> _Problem statement_
Copy every line from the records that holds the word "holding".

> _Excerpted records_
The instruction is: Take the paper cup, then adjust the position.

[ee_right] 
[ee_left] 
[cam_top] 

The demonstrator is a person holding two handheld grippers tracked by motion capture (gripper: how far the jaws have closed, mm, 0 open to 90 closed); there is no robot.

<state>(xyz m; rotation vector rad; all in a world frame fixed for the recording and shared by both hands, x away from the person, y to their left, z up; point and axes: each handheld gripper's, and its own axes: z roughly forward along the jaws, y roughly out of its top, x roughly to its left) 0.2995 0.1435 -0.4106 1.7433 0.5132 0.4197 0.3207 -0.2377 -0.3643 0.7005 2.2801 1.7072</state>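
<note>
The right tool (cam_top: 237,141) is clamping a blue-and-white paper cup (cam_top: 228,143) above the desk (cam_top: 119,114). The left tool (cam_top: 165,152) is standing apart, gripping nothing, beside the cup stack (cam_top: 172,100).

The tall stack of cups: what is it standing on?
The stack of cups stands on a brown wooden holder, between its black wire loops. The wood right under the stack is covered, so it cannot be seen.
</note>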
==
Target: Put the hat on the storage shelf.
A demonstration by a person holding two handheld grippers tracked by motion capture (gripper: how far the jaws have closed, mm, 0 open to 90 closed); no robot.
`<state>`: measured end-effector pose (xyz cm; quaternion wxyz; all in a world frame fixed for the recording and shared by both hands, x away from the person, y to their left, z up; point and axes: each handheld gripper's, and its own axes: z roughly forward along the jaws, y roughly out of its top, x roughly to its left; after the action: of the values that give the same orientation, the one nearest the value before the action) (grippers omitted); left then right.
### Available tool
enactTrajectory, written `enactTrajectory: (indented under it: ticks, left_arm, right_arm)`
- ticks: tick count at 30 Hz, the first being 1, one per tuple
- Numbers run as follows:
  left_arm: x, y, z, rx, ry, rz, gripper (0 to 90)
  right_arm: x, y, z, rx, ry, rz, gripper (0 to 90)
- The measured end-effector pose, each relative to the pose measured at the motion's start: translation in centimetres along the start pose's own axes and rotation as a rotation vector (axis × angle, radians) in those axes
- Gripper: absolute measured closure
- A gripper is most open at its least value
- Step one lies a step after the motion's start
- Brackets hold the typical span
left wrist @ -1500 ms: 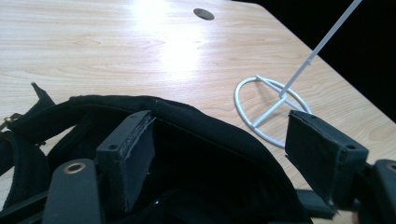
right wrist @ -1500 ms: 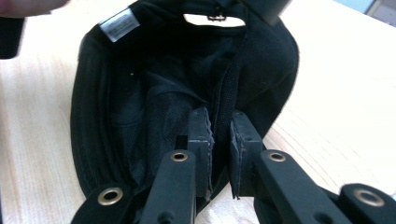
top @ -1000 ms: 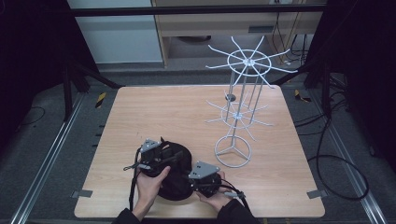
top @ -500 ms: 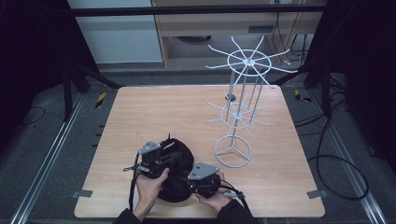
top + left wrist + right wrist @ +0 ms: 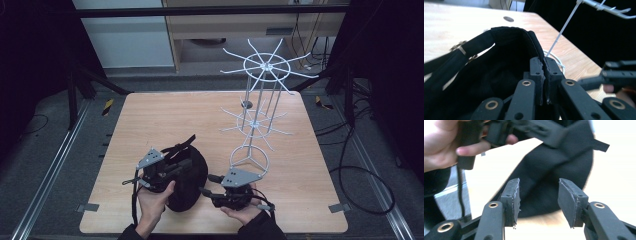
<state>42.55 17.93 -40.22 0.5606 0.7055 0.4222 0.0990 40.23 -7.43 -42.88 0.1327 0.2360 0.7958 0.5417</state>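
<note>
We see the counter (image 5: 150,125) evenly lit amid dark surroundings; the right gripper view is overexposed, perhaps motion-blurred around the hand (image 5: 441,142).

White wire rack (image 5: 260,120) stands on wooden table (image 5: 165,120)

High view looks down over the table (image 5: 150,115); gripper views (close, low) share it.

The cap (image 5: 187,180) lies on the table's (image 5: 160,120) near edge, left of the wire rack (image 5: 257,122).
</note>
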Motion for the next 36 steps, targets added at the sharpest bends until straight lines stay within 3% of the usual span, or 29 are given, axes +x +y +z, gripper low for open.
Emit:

> _Solution for this problem_
The demonstrator is a person holding two handheld grippers tracked by motion capture (gripper: how far the jaws have closed, mm, 0 open to 90 closed); there is no robot.
A demonstration by a person holding two handheld grippers tracked by motion capture (gripper: how far the jaws have closed, mm, 0 open to 90 closed); no robot.

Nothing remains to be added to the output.